Tesco shareholders are to sue the British supermarket giant for compensation after the revelation of profit overstatements sent its stock tumbling, a London law firm said on Tuesday.
Litigation firm Stewarts Law said directors and senior management "knew or were reckless" about the overstatement of profits.
Tesco revealed in October that it had overstated profits by £263 million ($413 million, 331 million euros), sparking a Serious Fraud Office (SFO) investigation.
"We expect to issue proceedings against Tesco in the High Court in London within six months," said Sean Upson, a partner at Stewarts Law.
"We do not intend to wait for the outcome of the SFO investigation which may take some years."
Tesco did not immediately respond for a request for comment.
Tesco shares dropped 15.5 percent by close of trading on September 22, the day that the company first announced there had been a profit overstatement.
Britain's number one supermarket and one of the world's top three, Tesco has faced a series of troubles and its sales have been eroded by stiff competition from discounters.

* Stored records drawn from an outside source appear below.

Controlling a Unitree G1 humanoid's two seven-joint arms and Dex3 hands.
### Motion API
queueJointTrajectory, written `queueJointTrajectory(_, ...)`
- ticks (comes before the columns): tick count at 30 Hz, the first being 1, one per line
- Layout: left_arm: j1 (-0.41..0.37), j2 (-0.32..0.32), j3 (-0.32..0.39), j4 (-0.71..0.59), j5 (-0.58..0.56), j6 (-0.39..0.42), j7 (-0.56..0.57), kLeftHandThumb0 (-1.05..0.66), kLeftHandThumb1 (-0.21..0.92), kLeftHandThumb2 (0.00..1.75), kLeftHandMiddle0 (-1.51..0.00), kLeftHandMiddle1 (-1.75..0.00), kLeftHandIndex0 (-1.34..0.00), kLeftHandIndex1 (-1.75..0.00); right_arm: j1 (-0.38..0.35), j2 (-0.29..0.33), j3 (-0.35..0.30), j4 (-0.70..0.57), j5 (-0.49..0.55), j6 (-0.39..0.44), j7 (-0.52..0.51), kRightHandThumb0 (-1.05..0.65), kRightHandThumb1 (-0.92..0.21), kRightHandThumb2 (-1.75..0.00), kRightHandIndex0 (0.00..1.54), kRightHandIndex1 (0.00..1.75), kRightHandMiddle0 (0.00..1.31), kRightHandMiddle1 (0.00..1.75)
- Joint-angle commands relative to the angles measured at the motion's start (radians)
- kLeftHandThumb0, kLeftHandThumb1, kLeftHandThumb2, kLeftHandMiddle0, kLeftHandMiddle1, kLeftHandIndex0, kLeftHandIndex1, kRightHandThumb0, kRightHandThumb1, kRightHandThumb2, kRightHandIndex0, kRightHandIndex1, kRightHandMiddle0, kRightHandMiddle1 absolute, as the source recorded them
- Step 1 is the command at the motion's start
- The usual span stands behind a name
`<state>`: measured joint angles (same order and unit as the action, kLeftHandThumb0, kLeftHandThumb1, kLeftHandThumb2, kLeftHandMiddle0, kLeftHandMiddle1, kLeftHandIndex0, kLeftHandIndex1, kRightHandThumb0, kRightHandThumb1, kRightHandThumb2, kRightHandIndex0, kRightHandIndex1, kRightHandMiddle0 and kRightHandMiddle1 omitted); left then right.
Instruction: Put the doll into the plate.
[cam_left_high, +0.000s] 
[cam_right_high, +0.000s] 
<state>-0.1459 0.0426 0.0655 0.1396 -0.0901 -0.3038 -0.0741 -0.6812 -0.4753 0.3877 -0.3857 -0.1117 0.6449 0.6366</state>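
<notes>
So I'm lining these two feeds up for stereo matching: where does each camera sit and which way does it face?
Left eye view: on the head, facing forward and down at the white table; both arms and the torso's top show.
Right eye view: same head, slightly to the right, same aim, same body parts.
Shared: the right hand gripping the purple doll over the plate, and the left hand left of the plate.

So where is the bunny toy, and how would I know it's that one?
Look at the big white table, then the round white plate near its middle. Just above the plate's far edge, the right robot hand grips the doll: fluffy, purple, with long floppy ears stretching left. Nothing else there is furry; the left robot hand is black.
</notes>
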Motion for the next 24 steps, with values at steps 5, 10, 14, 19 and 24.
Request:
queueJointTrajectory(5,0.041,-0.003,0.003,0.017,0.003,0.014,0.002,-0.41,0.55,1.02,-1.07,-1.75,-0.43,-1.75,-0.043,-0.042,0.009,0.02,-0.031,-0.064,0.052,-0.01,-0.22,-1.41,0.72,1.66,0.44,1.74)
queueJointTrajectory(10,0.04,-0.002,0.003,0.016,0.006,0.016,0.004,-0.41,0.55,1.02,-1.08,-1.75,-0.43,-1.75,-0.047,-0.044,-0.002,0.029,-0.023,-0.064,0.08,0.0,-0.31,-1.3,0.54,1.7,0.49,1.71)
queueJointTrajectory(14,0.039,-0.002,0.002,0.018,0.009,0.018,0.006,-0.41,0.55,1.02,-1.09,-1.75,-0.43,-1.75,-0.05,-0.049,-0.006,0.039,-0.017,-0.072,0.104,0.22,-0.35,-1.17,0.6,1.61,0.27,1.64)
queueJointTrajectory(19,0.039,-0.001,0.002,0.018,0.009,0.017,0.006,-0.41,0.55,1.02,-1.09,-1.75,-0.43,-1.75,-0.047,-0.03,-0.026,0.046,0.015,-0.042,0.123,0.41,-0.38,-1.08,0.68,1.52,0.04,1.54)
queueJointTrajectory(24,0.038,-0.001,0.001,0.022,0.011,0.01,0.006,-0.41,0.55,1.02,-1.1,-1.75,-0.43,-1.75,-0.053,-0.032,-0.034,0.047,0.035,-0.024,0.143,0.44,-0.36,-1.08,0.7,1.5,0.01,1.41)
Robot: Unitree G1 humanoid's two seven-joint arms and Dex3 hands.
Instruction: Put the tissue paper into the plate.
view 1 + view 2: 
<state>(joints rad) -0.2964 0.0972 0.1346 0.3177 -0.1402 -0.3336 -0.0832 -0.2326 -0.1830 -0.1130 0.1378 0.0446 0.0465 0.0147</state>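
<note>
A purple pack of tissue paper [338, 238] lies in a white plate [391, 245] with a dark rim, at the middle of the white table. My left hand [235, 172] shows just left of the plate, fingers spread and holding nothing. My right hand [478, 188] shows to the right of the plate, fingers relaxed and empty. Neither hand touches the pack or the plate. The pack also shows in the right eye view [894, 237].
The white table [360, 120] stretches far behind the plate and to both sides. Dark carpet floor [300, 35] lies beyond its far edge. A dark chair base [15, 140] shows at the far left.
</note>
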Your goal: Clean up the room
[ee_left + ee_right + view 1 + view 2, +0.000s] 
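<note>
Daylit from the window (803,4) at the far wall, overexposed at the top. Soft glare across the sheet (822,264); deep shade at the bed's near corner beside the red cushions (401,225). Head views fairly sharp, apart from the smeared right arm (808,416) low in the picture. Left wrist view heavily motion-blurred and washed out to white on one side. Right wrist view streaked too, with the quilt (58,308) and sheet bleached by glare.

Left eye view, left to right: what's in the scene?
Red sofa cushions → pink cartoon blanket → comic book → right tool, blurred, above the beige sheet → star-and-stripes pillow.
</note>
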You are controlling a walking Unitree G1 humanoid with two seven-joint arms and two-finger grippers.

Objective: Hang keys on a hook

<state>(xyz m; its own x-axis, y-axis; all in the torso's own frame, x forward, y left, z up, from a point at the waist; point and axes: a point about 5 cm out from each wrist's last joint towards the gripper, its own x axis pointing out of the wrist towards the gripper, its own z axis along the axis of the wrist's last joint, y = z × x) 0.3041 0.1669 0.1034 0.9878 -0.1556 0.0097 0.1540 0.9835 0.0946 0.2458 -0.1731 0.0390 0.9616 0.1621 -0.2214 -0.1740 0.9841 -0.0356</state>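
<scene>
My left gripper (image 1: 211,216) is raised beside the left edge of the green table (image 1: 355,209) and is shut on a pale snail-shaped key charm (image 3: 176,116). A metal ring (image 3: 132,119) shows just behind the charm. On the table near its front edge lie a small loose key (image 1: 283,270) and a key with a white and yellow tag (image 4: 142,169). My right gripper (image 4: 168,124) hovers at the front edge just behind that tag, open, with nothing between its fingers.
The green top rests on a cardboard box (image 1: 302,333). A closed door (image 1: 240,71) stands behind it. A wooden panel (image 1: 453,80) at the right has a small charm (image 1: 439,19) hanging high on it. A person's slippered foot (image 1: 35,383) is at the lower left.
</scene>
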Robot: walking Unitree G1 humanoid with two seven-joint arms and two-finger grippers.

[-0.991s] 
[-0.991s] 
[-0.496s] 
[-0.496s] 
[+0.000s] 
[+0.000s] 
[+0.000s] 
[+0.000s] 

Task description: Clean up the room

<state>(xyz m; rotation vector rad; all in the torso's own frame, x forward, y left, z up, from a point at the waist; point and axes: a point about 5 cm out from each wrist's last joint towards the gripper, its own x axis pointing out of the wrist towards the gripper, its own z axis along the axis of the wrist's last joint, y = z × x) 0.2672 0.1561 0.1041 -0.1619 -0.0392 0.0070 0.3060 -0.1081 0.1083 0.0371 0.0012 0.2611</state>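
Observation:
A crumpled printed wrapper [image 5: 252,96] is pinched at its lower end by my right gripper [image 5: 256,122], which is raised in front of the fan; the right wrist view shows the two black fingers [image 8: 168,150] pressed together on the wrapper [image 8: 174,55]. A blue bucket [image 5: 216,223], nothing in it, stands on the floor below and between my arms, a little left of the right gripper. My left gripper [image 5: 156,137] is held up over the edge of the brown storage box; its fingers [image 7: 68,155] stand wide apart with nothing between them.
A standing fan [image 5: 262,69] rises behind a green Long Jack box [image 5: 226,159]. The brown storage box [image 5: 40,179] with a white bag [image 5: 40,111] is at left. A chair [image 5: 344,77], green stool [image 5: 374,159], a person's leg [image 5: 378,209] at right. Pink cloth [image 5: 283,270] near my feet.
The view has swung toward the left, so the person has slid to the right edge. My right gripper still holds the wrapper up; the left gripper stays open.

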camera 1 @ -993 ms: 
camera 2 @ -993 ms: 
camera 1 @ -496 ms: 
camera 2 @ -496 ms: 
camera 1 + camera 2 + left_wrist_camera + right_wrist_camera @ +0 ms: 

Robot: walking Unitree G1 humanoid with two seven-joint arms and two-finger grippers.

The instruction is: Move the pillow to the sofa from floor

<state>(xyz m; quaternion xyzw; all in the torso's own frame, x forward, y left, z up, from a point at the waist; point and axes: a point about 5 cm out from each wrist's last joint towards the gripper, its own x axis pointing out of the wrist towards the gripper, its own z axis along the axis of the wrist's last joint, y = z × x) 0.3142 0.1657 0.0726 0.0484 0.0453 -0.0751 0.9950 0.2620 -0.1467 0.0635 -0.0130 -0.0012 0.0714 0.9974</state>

Its chairman, Richard Broadbent, resigned in the wake of the profit scandal, which also led to the suspension of a string of senior executives.
US investor Warren Buffett's Berkshire Hathaway since reduced its share in Tesco to under three percent from about five percent.
Buffett said his investment in the company had been a "huge mistake".
Tesco shares fell again on Tuesday after Stewarts Law announced its claim, and were down 2.71 percent at the close of trade at 188.15 pence.